• Task brief: Return the lines exactly as they stand, from the first of the material through the line containing "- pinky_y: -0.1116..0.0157".

==*==

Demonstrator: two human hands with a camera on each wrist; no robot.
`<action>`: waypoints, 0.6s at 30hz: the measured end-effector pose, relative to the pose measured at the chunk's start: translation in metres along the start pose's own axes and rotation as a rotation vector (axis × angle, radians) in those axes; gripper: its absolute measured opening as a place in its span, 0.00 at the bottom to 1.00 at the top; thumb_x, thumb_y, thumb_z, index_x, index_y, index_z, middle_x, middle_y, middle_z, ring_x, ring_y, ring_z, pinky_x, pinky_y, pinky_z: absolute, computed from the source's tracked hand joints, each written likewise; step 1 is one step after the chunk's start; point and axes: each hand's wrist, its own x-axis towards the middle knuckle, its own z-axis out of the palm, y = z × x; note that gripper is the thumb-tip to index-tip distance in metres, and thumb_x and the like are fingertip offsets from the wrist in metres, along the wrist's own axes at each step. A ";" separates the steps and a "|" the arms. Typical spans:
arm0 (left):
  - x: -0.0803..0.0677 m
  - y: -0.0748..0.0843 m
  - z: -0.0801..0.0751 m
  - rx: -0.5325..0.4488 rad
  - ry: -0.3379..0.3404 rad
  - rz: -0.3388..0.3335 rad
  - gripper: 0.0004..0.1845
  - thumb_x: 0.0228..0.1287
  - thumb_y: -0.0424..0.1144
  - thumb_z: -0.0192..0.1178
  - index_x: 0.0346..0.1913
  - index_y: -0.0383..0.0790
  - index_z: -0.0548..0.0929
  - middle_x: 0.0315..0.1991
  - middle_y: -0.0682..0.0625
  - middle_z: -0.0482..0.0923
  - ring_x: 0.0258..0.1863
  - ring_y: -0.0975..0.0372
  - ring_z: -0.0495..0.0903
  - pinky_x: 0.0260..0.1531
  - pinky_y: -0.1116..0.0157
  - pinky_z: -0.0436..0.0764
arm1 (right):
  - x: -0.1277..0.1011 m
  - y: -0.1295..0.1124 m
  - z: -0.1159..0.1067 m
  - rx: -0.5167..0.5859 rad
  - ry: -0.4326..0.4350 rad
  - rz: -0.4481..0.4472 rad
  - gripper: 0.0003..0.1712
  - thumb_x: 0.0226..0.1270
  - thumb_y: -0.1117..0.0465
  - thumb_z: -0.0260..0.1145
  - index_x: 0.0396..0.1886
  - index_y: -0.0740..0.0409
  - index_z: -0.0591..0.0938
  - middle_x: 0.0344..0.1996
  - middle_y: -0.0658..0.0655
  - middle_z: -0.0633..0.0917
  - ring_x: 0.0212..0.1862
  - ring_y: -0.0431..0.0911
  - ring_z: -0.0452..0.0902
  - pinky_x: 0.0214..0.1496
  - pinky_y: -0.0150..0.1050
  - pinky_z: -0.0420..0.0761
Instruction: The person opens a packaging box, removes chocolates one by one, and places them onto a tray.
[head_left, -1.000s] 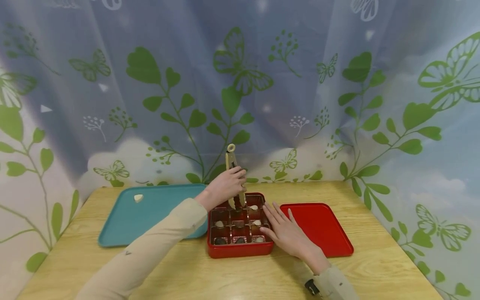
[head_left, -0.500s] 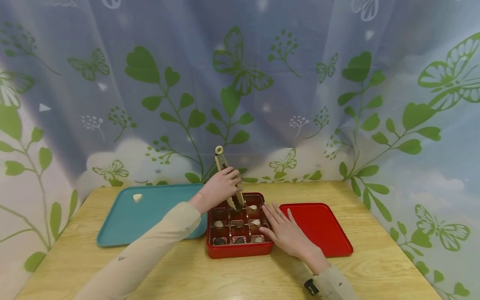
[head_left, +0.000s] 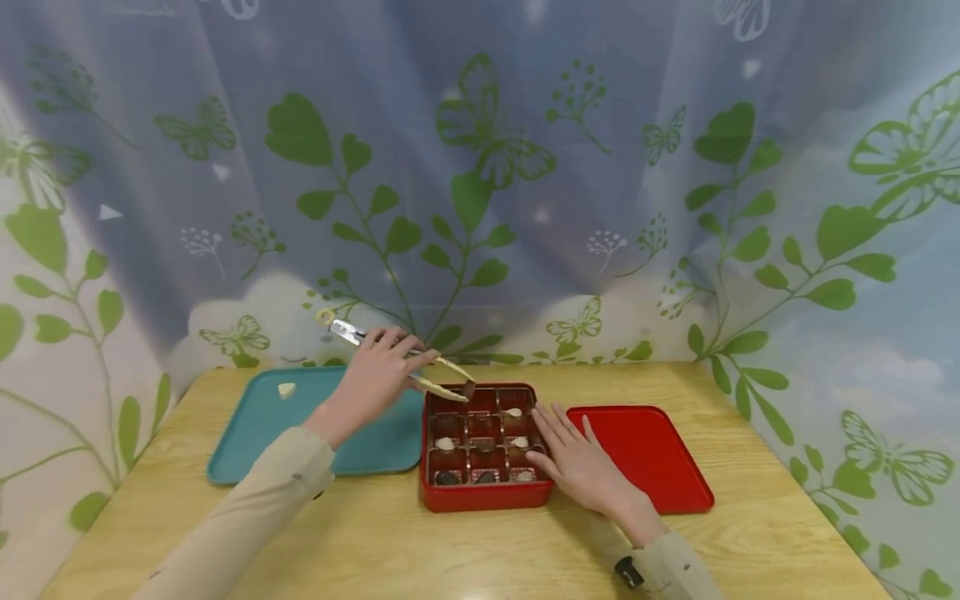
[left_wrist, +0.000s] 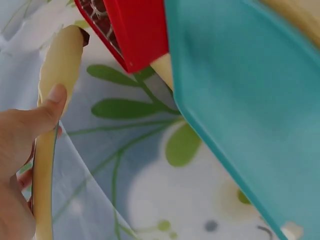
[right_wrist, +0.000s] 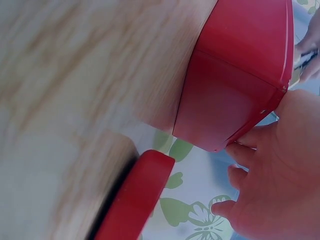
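Observation:
My left hand (head_left: 375, 375) grips cream-tipped metal tongs (head_left: 347, 332) tilted over the back left of a red divided box (head_left: 487, 498). A dark brown piece (head_left: 469, 389), resembling chocolate, sits at the tong tips above the box; it also shows as a dark corner (left_wrist: 85, 36) in the left wrist view. White and dark pieces lie in several compartments, among them a white piece (head_left: 445, 443) at the left. My right hand (head_left: 585, 473) rests with straight fingers against the box's right rim; the right wrist view shows its fingers touching the box wall (right_wrist: 225, 100).
A teal tray (head_left: 247, 450) lies left of the box, bearing one small white piece (head_left: 287, 389) near its back left corner. To the right is a flat red lid (head_left: 652, 458). Everything stands on a wooden table (head_left: 420, 550) with a patterned curtain (head_left: 525, 250) behind.
The tongs have risen from the box's back compartments and swung from near upright to a leftward tilt, with the dark piece at their tips. My left hand moved left; my right hand stayed.

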 end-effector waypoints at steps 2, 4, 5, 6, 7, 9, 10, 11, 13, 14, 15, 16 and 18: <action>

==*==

• Task result:
Demonstrator: two human hands with a camera on each wrist; no robot.
`<action>`: waypoints, 0.6s at 30hz: the measured end-effector pose, relative to the pose measured at the chunk's start: translation in metres along the start pose's own axes and rotation as a rotation vector (axis × angle, radians) in those axes; gripper: its absolute measured opening as a place in its span, 0.00 at the bottom to 1.00 at the top; thumb_x, thumb_y, thumb_z, index_x, index_y, index_z, middle_x, middle_y, middle_z, ring_x, ring_y, ring_z, pinky_x, pinky_y, pinky_z: absolute, computed from the source's tracked hand joints, each written likewise; step 1 is one step after the chunk's start; point and axes: each hand's wrist, its own x-axis towards the middle knuckle, its own z-axis out of the palm, y = z × x; note that gripper is the thumb-tip to index-tip distance in metres, and thumb_x and the like are fingertip offsets from the wrist in metres, along the wrist's own axes at each step. A ";" separates the steps and a "|" the arms. Typical spans:
arm0 (left):
  - x: -0.0803..0.0677 m
  - y: -0.0748..0.0843 m
  - z: -0.0801..0.0751 m
  - rx: -0.5325..0.4488 rad
  - ry: -0.3379..0.3404 rad
  - rz: -0.3388..0.3335 rad
  - gripper: 0.0004..0.1845
  - thumb_x: 0.0228..0.1287
  - thumb_y: -0.0424..0.1144
  - thumb_z: -0.0192..0.1178
  - index_x: 0.0346..0.1913
  - index_y: -0.0383..0.0790
  - index_z: -0.0548..0.0929
  - middle_x: 0.0315..0.1991
  - middle_y: -0.0682..0.0625
  - middle_z: -0.0482..0.0923
  - ring_x: 0.0258..0.1863
  - ring_y: -0.0975..0.0372
  - ring_z: -0.0495..0.0903
  - pinky_x: 0.0260..0.1531
  - pinky_y: -0.1116..0.0157

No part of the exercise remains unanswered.